= Your assignment =
Repeat precisely the span of lines below that opens with the line containing "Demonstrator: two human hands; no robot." and closes with the line containing "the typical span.", both included.

= Records shown =
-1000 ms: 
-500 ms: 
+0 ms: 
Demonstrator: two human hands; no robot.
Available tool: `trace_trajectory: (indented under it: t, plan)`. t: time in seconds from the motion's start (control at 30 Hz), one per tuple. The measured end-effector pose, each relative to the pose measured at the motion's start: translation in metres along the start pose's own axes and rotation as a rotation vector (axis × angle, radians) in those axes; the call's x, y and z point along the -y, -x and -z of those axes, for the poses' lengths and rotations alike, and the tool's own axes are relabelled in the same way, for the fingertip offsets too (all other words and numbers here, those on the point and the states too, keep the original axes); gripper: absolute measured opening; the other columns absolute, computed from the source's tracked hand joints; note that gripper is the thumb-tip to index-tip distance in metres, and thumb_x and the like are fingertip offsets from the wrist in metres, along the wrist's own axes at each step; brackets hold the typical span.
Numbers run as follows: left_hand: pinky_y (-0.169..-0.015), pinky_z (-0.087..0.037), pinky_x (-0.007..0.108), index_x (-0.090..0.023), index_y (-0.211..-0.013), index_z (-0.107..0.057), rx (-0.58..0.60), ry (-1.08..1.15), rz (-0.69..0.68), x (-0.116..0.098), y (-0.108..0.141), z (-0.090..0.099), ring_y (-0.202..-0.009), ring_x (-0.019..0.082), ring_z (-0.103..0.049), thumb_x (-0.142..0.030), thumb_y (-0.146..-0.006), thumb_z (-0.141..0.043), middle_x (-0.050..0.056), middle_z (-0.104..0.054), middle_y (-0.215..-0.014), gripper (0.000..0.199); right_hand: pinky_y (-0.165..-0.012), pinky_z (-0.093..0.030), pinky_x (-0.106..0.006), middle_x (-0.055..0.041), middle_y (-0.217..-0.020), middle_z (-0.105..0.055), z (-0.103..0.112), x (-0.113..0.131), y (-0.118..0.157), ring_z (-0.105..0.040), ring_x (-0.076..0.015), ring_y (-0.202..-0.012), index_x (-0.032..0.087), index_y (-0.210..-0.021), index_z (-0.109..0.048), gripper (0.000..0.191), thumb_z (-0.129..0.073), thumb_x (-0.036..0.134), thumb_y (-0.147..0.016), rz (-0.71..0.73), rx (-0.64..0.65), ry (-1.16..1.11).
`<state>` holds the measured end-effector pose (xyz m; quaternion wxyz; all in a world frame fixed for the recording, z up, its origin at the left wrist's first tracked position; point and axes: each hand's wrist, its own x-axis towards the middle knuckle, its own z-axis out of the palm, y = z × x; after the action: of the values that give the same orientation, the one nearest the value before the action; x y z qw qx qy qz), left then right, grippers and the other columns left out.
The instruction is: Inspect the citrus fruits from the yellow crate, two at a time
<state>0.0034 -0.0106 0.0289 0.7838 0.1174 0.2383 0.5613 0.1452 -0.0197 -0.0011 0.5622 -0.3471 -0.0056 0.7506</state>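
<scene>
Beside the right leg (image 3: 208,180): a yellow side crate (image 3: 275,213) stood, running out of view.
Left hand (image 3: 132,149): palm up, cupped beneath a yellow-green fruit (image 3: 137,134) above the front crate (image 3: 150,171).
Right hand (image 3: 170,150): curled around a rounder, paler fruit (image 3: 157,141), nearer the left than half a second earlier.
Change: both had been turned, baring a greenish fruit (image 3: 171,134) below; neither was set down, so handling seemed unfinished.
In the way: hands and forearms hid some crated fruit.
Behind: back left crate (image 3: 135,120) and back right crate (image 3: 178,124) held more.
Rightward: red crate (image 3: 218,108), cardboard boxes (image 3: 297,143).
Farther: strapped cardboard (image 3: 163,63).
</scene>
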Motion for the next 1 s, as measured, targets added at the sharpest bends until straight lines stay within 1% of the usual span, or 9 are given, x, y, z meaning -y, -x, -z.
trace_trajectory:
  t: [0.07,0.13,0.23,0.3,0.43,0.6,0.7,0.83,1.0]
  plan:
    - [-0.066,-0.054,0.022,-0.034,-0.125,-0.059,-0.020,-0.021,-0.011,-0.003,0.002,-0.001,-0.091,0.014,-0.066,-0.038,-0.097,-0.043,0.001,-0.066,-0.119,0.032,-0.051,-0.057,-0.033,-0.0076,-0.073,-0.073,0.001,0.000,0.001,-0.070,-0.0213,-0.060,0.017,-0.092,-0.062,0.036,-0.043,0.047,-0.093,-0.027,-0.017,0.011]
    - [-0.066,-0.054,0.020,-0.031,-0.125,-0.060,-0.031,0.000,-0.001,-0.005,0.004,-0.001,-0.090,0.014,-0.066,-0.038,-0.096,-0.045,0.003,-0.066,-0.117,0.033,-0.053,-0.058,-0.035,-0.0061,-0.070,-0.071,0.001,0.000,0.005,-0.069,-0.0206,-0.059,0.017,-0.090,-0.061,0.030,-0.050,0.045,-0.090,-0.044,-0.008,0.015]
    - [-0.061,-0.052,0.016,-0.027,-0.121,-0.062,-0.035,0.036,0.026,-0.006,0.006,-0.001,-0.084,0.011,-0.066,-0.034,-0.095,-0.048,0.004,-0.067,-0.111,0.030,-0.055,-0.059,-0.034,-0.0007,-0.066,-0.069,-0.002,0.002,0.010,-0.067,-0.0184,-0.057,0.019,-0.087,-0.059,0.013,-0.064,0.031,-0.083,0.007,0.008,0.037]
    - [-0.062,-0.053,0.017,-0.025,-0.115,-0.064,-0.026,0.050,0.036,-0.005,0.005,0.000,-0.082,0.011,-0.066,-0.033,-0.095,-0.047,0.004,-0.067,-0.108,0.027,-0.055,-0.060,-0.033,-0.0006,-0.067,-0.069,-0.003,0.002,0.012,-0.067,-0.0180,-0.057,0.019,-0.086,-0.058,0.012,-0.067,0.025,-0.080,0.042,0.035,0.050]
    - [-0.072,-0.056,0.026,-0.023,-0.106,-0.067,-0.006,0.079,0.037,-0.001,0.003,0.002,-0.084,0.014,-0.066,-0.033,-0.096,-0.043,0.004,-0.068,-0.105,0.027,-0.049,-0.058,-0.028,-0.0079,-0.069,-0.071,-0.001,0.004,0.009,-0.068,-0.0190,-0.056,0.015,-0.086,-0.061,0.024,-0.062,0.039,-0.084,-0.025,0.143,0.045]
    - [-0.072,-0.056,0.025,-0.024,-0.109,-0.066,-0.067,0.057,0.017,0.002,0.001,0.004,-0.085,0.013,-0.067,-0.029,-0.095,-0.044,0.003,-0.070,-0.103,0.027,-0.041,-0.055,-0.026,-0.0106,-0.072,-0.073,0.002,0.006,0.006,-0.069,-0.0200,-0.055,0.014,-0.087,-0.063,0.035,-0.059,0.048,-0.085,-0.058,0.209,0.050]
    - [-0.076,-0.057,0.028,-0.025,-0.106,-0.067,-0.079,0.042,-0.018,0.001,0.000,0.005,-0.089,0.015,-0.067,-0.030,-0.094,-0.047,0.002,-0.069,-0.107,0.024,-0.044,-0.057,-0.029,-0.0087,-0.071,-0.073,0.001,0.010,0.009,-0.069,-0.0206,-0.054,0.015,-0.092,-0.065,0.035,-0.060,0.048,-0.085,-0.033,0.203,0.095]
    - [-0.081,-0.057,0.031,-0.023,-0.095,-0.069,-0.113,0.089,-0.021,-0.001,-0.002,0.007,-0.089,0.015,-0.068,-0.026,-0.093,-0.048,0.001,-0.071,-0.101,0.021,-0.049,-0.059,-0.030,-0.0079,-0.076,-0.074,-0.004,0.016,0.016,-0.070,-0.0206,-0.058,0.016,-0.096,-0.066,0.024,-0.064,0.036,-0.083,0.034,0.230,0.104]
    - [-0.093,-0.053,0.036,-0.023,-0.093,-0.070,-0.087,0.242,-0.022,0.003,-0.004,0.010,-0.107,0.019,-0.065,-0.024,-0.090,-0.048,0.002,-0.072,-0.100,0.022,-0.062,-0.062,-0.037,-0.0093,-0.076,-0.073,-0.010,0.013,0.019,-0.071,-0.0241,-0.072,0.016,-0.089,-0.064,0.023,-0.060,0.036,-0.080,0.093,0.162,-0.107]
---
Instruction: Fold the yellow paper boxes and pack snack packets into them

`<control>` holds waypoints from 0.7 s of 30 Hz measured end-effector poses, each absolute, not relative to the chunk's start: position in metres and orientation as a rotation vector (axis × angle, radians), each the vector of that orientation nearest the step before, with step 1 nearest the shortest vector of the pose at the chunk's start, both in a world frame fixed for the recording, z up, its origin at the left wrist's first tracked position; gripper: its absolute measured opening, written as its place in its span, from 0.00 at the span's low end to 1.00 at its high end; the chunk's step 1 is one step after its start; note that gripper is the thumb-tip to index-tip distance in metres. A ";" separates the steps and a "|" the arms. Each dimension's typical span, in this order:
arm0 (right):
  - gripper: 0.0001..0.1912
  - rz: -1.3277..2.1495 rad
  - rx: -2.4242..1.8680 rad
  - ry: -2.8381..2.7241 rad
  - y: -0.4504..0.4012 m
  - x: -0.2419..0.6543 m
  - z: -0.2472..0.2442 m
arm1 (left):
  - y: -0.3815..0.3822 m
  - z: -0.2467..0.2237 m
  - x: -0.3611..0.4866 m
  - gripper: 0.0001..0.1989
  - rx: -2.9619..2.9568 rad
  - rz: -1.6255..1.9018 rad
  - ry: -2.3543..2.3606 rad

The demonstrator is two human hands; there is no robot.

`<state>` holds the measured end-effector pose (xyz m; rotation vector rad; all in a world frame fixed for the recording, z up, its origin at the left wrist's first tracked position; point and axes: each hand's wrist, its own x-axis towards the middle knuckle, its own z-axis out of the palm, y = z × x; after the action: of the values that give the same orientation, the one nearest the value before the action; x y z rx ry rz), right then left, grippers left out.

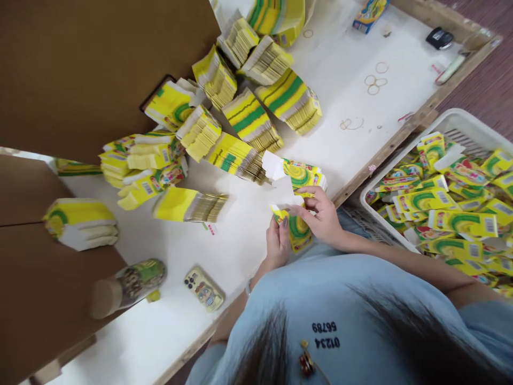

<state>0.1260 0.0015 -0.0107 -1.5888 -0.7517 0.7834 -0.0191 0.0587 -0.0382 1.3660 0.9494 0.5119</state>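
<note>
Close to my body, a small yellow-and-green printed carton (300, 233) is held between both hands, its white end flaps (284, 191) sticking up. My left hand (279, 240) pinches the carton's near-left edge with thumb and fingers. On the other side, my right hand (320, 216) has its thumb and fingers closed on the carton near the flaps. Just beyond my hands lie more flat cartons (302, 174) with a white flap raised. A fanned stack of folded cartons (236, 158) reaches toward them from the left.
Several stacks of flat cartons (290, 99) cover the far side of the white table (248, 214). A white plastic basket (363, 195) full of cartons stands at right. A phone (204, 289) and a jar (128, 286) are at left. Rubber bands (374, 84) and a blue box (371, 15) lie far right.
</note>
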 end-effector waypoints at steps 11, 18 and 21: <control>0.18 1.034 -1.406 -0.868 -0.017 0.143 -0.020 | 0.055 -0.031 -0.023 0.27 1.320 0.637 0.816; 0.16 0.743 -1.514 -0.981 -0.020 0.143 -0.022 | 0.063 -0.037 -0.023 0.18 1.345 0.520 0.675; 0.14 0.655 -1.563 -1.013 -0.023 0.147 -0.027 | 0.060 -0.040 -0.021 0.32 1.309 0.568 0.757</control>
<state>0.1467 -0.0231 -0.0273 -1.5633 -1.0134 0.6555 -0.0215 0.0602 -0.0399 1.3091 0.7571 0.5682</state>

= Answer for the task =
Demonstrator: two human hands; no robot.
Available tool: `trace_trajectory: (indented under it: t, plan)`. t: time in seconds from the motion's start (control at 30 Hz), one per tuple. The measured end-effector pose, each relative to the pose measured at the motion's start: translation in metres along the start pose's own axes and rotation as a rotation vector (axis × angle, radians) in those axes; the call's x, y and z point along the -y, -x and -z of those axes, for the poses' lengths and rotations alike, and the tool's own axes are relabelled in the same way, for the fingertip offsets too (all other words and numbers here, those on the point and the states too, keep the original axes); gripper: absolute measured opening; the other columns absolute, computed from the source's tracked hand joints; note that gripper is the thumb-tip to index-tip distance in metres, and thumb_x and the like are fingertip offsets from the wrist in metres, along the wrist's own axes at each step; brackets hold the typical span.

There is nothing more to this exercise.